*** Begin section ***
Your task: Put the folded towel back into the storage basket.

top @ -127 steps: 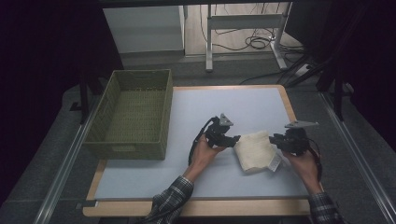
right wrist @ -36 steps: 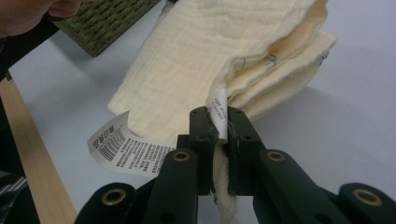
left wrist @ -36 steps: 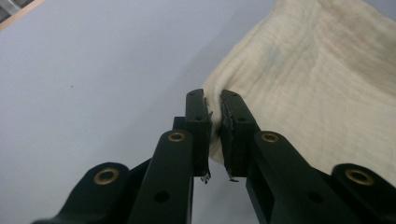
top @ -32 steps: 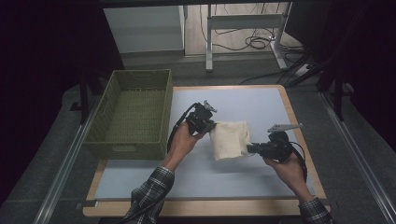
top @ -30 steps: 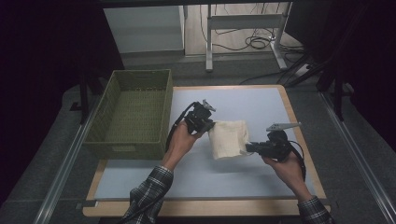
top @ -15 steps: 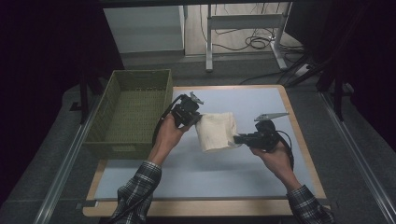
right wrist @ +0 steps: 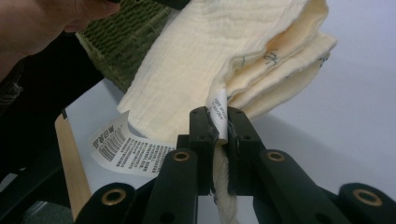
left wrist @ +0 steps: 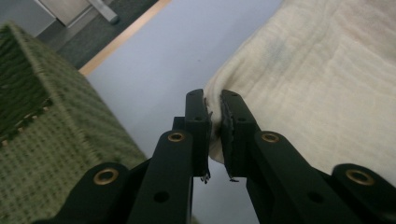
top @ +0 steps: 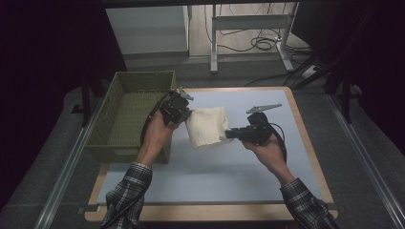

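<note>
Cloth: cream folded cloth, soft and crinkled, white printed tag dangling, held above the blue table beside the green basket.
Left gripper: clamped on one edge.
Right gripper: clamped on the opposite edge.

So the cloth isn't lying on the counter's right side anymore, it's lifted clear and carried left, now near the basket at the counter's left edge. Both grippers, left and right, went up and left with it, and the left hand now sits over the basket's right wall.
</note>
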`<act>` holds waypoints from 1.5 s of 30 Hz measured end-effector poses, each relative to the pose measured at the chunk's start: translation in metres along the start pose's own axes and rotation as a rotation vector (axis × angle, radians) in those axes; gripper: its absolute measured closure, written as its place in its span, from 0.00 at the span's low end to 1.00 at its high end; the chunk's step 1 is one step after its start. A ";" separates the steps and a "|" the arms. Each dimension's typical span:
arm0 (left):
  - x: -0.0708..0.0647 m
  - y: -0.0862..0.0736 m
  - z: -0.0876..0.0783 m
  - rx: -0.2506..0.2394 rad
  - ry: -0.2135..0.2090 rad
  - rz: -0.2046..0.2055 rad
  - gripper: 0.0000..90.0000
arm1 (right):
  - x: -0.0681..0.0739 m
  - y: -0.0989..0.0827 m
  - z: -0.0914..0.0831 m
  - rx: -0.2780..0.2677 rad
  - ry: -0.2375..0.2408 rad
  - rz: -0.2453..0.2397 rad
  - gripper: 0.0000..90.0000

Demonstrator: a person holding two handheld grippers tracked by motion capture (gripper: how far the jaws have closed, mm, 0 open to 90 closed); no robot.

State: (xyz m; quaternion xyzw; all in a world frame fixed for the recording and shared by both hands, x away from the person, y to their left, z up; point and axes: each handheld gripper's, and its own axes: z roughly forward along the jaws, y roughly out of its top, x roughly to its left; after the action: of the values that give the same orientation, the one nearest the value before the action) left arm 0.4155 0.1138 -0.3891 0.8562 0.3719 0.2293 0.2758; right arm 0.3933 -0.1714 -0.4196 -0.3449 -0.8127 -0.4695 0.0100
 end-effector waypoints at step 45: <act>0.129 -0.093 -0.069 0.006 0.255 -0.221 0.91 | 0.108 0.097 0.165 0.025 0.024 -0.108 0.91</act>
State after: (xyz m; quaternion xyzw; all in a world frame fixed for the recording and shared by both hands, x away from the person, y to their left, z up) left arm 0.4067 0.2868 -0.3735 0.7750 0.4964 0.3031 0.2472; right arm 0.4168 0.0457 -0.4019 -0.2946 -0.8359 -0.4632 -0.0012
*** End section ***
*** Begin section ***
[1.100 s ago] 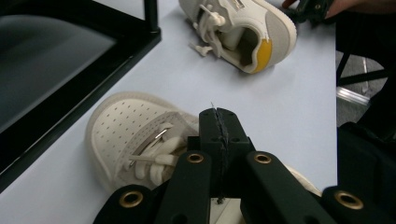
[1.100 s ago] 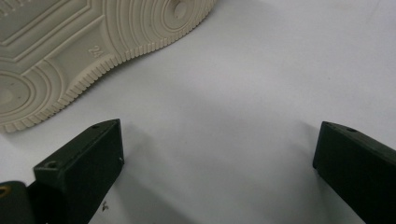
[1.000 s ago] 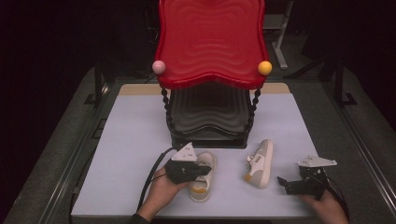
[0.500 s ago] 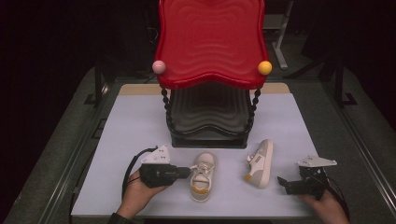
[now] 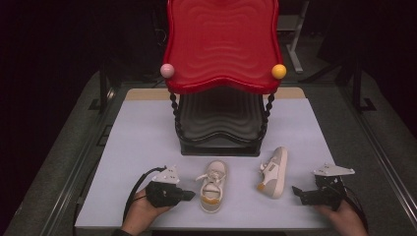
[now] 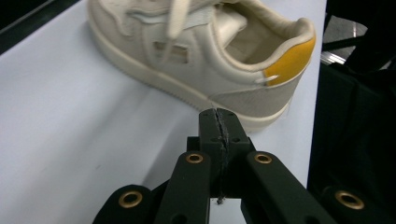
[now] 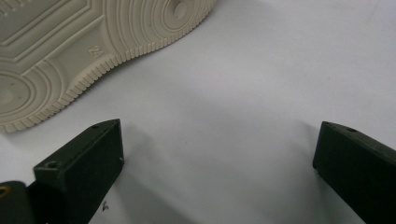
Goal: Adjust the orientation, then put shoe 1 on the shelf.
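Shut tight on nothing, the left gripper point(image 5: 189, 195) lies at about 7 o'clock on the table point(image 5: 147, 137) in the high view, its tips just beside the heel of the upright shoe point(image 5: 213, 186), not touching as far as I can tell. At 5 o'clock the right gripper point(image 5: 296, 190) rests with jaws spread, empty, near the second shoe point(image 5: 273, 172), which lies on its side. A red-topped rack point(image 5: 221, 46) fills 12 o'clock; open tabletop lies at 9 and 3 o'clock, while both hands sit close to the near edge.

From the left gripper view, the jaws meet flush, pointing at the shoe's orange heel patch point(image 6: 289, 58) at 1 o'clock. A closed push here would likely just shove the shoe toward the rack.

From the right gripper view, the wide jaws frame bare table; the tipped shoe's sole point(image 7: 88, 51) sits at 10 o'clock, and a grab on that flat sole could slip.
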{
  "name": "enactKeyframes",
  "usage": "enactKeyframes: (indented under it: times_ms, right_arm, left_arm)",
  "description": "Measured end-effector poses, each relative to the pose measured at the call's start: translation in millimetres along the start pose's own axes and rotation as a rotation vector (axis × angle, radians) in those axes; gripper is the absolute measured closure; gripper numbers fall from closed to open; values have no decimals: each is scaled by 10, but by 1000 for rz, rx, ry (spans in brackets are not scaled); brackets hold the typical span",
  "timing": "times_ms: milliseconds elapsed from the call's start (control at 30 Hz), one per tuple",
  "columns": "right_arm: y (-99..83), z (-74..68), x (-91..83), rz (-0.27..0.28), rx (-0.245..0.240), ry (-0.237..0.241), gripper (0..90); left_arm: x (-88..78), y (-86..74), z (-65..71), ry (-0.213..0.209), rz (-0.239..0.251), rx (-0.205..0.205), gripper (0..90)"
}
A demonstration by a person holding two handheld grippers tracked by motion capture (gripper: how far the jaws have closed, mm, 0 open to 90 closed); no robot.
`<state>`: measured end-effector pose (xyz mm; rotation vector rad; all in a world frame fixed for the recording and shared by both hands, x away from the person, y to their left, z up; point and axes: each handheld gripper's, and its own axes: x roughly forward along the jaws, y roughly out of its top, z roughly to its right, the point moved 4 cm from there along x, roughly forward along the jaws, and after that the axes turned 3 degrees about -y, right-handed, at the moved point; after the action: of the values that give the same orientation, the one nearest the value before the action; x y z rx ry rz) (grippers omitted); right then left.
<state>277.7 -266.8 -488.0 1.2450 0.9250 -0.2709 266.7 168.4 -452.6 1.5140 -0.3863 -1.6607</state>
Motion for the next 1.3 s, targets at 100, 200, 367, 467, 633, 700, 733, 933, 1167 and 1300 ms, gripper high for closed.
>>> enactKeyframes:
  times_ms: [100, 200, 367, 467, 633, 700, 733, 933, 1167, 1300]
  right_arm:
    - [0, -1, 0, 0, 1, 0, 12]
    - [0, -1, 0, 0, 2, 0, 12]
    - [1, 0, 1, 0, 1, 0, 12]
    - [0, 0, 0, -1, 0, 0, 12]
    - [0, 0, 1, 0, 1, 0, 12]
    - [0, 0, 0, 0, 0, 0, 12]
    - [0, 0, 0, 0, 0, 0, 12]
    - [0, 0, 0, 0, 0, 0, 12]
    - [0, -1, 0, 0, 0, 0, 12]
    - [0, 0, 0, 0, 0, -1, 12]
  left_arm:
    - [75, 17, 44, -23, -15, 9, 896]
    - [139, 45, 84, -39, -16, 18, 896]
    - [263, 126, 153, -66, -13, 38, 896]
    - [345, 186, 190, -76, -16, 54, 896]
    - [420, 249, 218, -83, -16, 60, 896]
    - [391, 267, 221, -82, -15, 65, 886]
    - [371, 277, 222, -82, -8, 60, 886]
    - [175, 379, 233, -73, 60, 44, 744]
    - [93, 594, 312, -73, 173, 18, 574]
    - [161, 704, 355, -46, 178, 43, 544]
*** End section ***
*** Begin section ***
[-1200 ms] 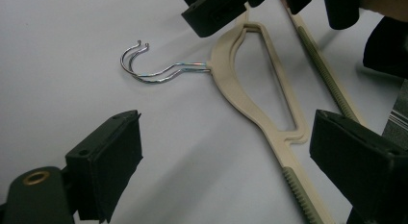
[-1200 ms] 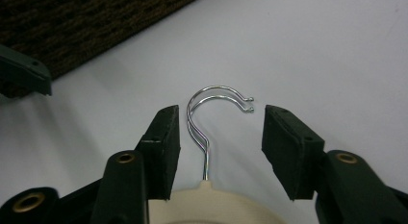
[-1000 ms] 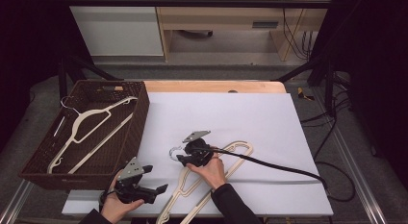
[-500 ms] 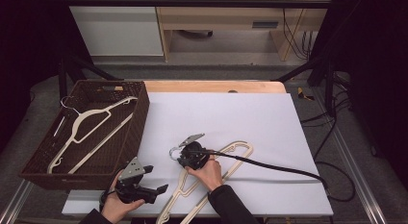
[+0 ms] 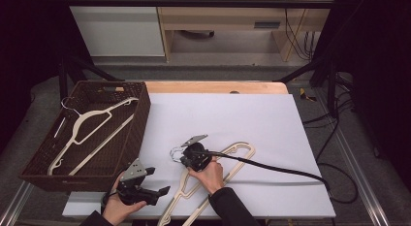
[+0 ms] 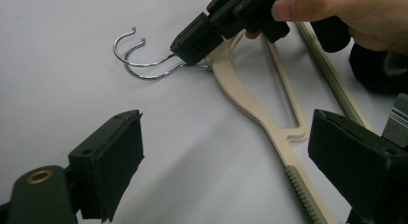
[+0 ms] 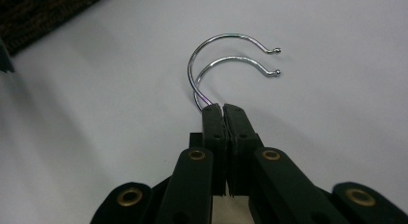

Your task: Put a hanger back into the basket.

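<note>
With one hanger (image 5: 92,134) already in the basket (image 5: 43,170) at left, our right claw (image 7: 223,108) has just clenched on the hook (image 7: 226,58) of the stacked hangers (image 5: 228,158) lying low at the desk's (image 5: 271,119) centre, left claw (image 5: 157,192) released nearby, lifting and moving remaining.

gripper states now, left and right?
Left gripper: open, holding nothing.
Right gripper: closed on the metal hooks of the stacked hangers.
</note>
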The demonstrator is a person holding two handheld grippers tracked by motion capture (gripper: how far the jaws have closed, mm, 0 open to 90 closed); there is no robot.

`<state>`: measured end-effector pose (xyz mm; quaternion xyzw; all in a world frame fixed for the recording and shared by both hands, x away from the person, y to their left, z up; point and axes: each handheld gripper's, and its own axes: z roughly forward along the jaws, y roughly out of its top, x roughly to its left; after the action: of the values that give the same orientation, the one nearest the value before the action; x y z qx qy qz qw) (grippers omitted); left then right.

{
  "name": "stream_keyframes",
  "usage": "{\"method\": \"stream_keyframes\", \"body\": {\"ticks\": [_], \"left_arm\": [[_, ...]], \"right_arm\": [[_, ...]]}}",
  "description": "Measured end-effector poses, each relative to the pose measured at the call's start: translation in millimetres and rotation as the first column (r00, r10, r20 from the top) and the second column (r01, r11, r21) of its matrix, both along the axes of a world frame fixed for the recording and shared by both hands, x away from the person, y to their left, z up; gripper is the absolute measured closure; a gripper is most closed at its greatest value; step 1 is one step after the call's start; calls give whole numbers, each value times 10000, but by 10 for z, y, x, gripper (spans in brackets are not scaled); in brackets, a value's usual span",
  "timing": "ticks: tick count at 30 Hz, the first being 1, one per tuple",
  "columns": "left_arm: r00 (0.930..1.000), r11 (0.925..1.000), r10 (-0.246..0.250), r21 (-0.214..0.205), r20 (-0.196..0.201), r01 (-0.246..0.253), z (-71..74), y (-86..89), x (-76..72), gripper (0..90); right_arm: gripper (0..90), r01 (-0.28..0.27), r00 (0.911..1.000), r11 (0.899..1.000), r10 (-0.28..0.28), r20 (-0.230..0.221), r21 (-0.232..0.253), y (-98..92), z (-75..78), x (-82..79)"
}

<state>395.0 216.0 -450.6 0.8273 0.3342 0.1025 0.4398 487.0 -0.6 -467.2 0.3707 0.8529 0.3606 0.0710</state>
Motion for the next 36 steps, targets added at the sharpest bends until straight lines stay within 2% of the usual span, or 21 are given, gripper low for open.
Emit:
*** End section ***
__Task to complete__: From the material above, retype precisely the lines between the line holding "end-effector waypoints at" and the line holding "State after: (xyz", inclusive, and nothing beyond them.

__Output__:
 end-effector waypoints at step 45: <act>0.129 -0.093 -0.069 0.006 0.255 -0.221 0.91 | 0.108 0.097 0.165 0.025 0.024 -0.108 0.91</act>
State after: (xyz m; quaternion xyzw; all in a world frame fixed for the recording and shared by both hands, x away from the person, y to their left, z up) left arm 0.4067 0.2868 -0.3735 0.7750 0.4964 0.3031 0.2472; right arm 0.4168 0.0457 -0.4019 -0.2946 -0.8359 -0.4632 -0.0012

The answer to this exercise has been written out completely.